Hot Docs 2017: 32 Pills: My Sister's Suicide
"Dearest sister, Please don't hate me"
"I know you know"
These are the opening and closing lines, respectively, of Ruth Lithoff's suicide note to her sister, Hope. It's one of many letters that she left along with gifts for her loved ones before she took her own life in an immaculately staged room in the middle of December 2008. Ruth struggled her entire life with mental illness (she was officially diagnosed as depressive and bipolar with later diagnoses of Borderline Personality Disorder). Hope and Ruth were inseparable, and Hope never quite got over her death. 32 Pills: My Sister's Suicide is set six years later, as Hope rummages through her sister's storage container for the first time in an attempt to gain insight into her sister's mental illnesses and hopefully give herself some closure.
Ruth's storage container is filled with a vast amount of three things: notebooks, documenting nearly everything she ever did and chronicling her feelings, photographs that she took, and a mountain of pill bottles, many of which still contain pills. Ruth was an incredibly gifted artist, seeing her heartfelt doodles and jaw-droppingly beautiful photographs (seriously, seeing the range and skill in these photos are reason enough to watch the movie) paint a beautiful portrait of the artist.
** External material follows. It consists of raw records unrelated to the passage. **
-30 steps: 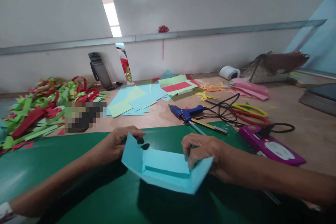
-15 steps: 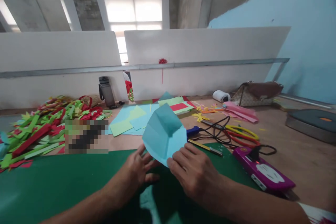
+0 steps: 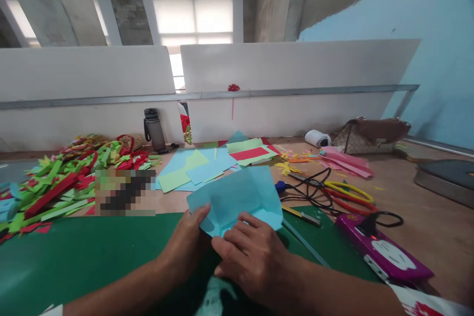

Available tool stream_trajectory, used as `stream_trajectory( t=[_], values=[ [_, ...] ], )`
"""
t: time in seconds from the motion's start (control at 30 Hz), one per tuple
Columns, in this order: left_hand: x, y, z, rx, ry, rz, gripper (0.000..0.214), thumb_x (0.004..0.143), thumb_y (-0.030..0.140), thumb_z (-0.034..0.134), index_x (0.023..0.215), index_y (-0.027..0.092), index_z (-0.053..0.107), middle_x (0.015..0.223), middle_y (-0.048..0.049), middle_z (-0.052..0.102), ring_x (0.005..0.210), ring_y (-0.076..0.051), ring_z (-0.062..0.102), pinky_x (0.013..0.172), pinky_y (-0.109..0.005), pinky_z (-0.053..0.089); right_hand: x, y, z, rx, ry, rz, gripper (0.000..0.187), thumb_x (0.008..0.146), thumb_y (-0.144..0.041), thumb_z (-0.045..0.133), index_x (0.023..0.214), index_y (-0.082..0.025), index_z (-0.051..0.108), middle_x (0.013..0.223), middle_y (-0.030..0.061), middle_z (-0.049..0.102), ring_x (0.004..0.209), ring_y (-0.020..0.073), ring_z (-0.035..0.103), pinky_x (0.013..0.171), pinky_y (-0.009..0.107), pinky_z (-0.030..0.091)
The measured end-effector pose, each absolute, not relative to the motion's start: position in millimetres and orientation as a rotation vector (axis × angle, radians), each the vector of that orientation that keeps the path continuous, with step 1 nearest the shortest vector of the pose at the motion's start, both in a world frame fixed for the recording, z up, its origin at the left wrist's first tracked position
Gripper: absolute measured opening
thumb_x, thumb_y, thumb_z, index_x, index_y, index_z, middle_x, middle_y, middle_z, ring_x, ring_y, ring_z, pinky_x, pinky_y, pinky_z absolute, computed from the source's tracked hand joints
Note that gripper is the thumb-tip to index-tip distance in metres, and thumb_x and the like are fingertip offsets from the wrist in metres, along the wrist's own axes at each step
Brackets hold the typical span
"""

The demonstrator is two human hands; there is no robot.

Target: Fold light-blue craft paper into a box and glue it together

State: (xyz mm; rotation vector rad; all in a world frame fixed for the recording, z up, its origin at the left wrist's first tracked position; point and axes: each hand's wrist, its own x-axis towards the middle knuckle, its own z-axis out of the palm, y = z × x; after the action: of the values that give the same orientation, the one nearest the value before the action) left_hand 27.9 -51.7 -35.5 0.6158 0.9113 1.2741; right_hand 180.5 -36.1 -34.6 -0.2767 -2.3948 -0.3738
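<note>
A folded light blue paper sheet (image 3: 237,197) stands tilted above the green cutting mat (image 3: 85,252), its upper part raised toward the camera. My left hand (image 3: 187,247) grips its lower left edge with thumb on the front. My right hand (image 3: 252,254) lies over the lower middle of the sheet, fingers stretched along the bottom fold and pressing it down.
A heap of green and red paper strips (image 3: 59,177) lies at left. Loose coloured sheets (image 3: 207,163) and a grey bottle (image 3: 154,131) sit behind. A blue glue gun (image 3: 282,186), cables, yellow-red scissors (image 3: 344,192), a purple power strip (image 3: 385,252) and a metal ruler (image 3: 301,215) lie right.
The blue sheet has been turned from an upright point to a wide, lower shape. Both hands shifted onto its bottom edge. The camera has tilted up since one second ago.
</note>
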Motion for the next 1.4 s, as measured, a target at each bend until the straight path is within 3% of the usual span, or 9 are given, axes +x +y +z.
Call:
stream_trajectory(
  t=[0.13,0.33,0.6,0.8,0.93,1.0,1.1,1.23,1.4],
  values=[
    [3,-37,-27,0.755,0.991,1.18,0.035,0.078,0.033,0.06,0.109,0.017,0.052,0.092,-0.0066,0.066,0.079,-0.023,0.064,0.07,-0.035,0.051,196,-31,-13,-0.287,-2.239,-0.147,0.019,0.089,-0.027,0.048,0.098,-0.012,0.056,0.077,0.0045,0.066,0.071,0.0152,0.059,0.075,0.034,0.044],
    [-44,-12,-17,0.82,1.321,1.024,0.047,0.068,0.037,0.071,0.103,0.016,0.048,0.094,-0.0085,0.065,0.083,-0.025,0.065,0.07,-0.036,0.053,220,-9,17,-0.569,-1.959,-0.014,0.017,0.085,-0.014,0.051,0.098,-0.022,0.058,0.087,-0.0003,0.066,0.08,0.0107,0.061,0.071,0.022,0.048],
    [-61,18,-15,1.067,1.464,0.792,0.046,0.064,0.049,0.07,0.091,0.016,0.051,0.086,-0.0052,0.062,0.074,-0.021,0.063,0.06,-0.03,0.051,221,19,-5,-0.515,-2.716,0.561,0.046,0.072,-0.002,0.056,0.115,-0.018,0.057,0.123,0.0071,0.055,0.115,0.0168,0.048,0.098,0.031,0.038],
    [-55,28,-14,1.424,1.372,0.661,0.048,0.071,0.058,0.057,0.084,0.013,0.06,0.077,-0.0062,0.063,0.066,-0.018,0.06,0.06,-0.029,0.048,207,10,-20,-0.545,-2.73,0.669,0.01,0.076,-0.012,0.059,0.078,-0.017,0.068,0.092,0.0048,0.061,0.093,0.0147,0.054,0.081,0.024,0.041],
    [-47,17,3,1.923,1.552,0.825,0.056,0.078,0.053,0.051,0.118,0.013,0.053,0.111,-0.0119,0.061,0.095,-0.024,0.058,0.08,-0.034,0.046,202,7,-26,-0.96,-2.661,0.59,0.015,0.077,-0.02,0.059,0.063,-0.015,0.062,0.071,0.0001,0.054,0.065,0.0105,0.05,0.058,0.021,0.036],
    [-39,1,10,2.113,1.629,0.897,0.052,0.083,0.05,0.046,0.117,0.012,0.055,0.113,-0.0127,0.06,0.097,-0.024,0.058,0.082,-0.036,0.045,203,8,-29,-1.122,-2.639,0.638,0.024,0.077,-0.026,0.057,0.056,-0.015,0.055,0.058,-0.0033,0.046,0.054,0.0087,0.043,0.051,0.021,0.031],
    [-23,-29,10,2.366,1.689,0.863,0.044,0.086,0.043,0.045,0.117,0.014,0.056,0.106,-0.0113,0.064,0.093,-0.024,0.058,0.081,-0.038,0.045,205,10,-30,-1.232,-2.594,0.797,0.032,0.076,-0.033,0.054,0.05,-0.016,0.045,0.048,-0.0062,0.034,0.045,0.0072,0.033,0.044,0.022,0.023],
    [-7,-55,-11,2.781,1.561,0.673,0.048,0.079,0.033,0.059,0.121,0.012,0.049,0.094,-0.0105,0.066,0.089,-0.026,0.056,0.085,-0.046,0.04,207,13,-32,-1.194,-2.545,1.086,0.028,0.073,-0.031,0.054,0.051,-0.017,0.043,0.047,-0.0071,0.033,0.044,0.0064,0.031,0.041,0.022,0.021],
    [-6,-48,-33,2.879,1.529,0.588,0.046,0.081,0.012,0.053,0.125,0.015,0.04,0.078,-0.0028,0.067,0.073,-0.019,0.057,0.094,-0.052,0.031,204,13,-30,-1.327,-2.451,1.343,0.032,0.076,-0.036,0.052,0.051,-0.018,0.042,0.04,-0.0075,0.035,0.038,0.0065,0.034,0.038,0.021,0.022]
  ],
)
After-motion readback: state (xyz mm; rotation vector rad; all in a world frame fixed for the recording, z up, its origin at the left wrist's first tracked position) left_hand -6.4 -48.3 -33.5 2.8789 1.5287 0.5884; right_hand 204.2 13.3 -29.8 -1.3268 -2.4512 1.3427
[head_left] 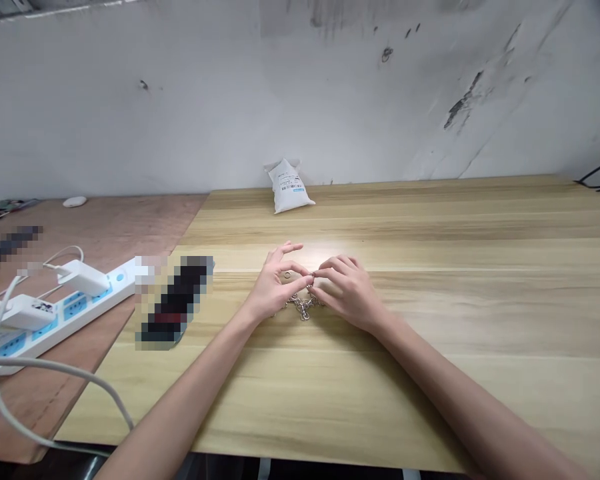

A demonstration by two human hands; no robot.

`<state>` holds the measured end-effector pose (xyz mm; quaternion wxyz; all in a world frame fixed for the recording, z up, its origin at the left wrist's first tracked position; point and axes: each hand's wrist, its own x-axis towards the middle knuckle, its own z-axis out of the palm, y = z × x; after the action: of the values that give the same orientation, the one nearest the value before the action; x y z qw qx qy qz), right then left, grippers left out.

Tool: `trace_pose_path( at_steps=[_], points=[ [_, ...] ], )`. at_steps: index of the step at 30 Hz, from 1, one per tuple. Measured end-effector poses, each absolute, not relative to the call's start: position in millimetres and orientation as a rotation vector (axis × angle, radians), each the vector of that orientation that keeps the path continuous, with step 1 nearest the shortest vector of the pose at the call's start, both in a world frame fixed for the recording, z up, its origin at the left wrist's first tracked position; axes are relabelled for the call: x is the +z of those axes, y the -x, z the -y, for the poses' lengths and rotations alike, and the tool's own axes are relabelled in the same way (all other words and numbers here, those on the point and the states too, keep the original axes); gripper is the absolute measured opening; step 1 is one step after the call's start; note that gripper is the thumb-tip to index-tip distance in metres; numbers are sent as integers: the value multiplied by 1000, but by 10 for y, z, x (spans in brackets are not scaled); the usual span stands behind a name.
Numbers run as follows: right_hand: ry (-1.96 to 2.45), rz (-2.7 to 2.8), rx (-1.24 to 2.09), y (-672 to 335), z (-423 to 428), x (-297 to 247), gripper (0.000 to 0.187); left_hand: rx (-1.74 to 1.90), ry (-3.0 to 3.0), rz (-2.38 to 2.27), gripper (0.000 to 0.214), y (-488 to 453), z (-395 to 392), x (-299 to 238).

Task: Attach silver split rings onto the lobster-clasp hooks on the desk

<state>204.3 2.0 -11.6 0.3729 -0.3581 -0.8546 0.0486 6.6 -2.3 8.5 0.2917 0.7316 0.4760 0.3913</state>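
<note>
My left hand (270,288) and my right hand (353,293) meet at the middle of the wooden table, both pinched at the fingertips. Between them is a small metal ring (311,275), partly covered by the fingers. Just below the fingertips, a silver chain of linked metal rings (304,307) lies bunched on the tabletop. A loose-looking ring (287,275) shows through the gap between my left thumb and forefinger. The other fingers of my left hand are raised, while those of my right hand curl over.
A white plastic packet (290,190) with a printed label stands near the wall. Left of my hands lies a dark, pixelated object (177,303). A white power strip (75,313) with plugged chargers and a looping cable (70,367) crosses the reddish board (145,227).
</note>
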Motion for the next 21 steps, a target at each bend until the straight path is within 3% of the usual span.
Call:
trace_pose_path(
  at_steps=[21],
  points=[
    [913, 2108, 86, -1975, 0, -161, 16, 1100, -1867, -1269, 8, -120, 32, 88]
  ],
)
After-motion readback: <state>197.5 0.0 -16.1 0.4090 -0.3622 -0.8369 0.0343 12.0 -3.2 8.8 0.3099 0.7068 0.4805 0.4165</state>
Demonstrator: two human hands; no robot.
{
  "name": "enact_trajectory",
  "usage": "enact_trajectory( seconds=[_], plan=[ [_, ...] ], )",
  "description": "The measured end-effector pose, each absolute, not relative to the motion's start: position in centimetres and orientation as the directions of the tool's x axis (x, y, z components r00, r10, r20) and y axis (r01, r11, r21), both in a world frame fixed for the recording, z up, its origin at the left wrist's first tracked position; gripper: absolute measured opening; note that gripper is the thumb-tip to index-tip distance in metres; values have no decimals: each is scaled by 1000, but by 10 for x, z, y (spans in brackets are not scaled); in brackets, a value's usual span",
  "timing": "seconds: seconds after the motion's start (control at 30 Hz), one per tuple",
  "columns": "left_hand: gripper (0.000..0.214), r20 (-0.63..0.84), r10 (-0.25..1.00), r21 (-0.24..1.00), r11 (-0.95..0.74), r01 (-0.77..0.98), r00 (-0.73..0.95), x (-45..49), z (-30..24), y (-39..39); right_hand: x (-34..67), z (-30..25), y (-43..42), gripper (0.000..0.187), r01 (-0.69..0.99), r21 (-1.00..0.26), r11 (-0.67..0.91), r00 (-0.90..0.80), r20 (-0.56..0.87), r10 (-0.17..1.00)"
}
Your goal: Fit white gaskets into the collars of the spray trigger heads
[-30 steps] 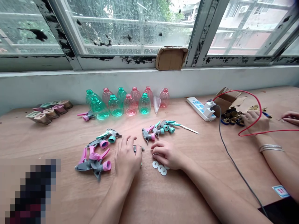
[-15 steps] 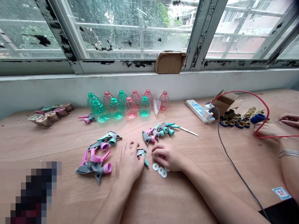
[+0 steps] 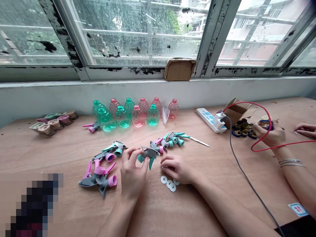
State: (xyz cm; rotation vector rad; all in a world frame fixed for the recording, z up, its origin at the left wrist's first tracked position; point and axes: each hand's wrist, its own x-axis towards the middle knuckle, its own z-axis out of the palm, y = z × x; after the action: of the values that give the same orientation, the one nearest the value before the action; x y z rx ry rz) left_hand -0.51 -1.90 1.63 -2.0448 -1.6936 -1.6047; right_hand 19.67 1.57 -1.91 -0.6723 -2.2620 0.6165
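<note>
My left hand (image 3: pixel 133 174) holds a grey trigger-sprayer head (image 3: pixel 148 152) up off the wood, with its teal cap and trigger showing. My right hand (image 3: pixel 175 169) rests curled on the plywood table (image 3: pixel 158 210), just above several white washers (image 3: pixel 169 184). A pale edge shows at its fingertips, and I cannot tell whether it is a washer. Loose sprayer heads with pink parts (image 3: pixel 100 177) lie left of my left hand. Others with teal parts (image 3: pixel 170 141) lie just above my right hand.
Pink and teal plastic bottles (image 3: pixel 138 116) stand along the wall. A co-worker's hands (image 3: pixel 270 135) work at right beside brass and blue rings (image 3: pixel 243 129), a cardboard box (image 3: pixel 237 112) and a power strip (image 3: pixel 209 120). Red and grey cables cross the table.
My left hand has lifted the sprayer head off the table and turned it. The co-worker's hand has moved left, and the blue piece is now mostly hidden in it.
</note>
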Motion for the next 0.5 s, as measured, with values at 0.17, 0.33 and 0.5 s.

We get to know Ruth's insecurities, her troubles, her joys. It's uncomfortably private, at times it feels as though we shouldn't be seeing everything we are seeing. The honesty is 32 Pills's greatest achievement.
We learn everything about Ruth through Hope's eyes. We watch all of these revelation's in real time as the obsession takes her over, causing her own life to suffer through fights with her husband and a general stress that threatens her sobriety. Though it seems nothing but destructive for a while, there is a light at the end of the tunnel, even though it's not quite the clarity I would've hoped for at the end of this emotionally exhaustive journey.
32 Pills: My Sister's Suicide is a deeply personal story about a woman trying desperately to figure out her sister's mental illnesses, something that, speaking from experience, is usually a fool's errand. Perhaps you'll never truly know the extent of somebody else's pain, but this film does a great job at attempting to.